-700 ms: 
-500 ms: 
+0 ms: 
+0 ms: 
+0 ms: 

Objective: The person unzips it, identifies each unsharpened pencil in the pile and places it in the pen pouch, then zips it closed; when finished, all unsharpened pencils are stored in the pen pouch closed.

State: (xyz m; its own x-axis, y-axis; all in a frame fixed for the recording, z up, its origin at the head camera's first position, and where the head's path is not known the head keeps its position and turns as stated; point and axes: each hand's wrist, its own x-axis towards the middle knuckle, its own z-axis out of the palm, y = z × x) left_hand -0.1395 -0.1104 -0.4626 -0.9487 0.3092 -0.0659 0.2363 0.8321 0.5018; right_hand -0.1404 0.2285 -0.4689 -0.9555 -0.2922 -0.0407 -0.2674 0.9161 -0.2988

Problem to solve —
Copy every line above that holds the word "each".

Task solution —
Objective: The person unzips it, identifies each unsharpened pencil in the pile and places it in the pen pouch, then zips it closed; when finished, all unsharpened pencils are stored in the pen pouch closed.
State: (xyz m; its own x-axis, y-axis; all in a frame fixed for the recording, z up, its origin at the head camera's first position, and where the head's path is not known the head keeps its position and turns as stated; point and axes: each hand's wrist, its own x-axis towards the middle knuckle, its own z-axis out of the palm, y = z × x) left_hand -0.1395 -0.1104 -0.4626 -0.9487 0.3092 -0.0659 0.2363 0.8321 0.5018; right_hand -0.1404 0.2285 -0.4689 -0.9555 -0.2922 -0.0407 -0.2674 0.9161 -0.2988

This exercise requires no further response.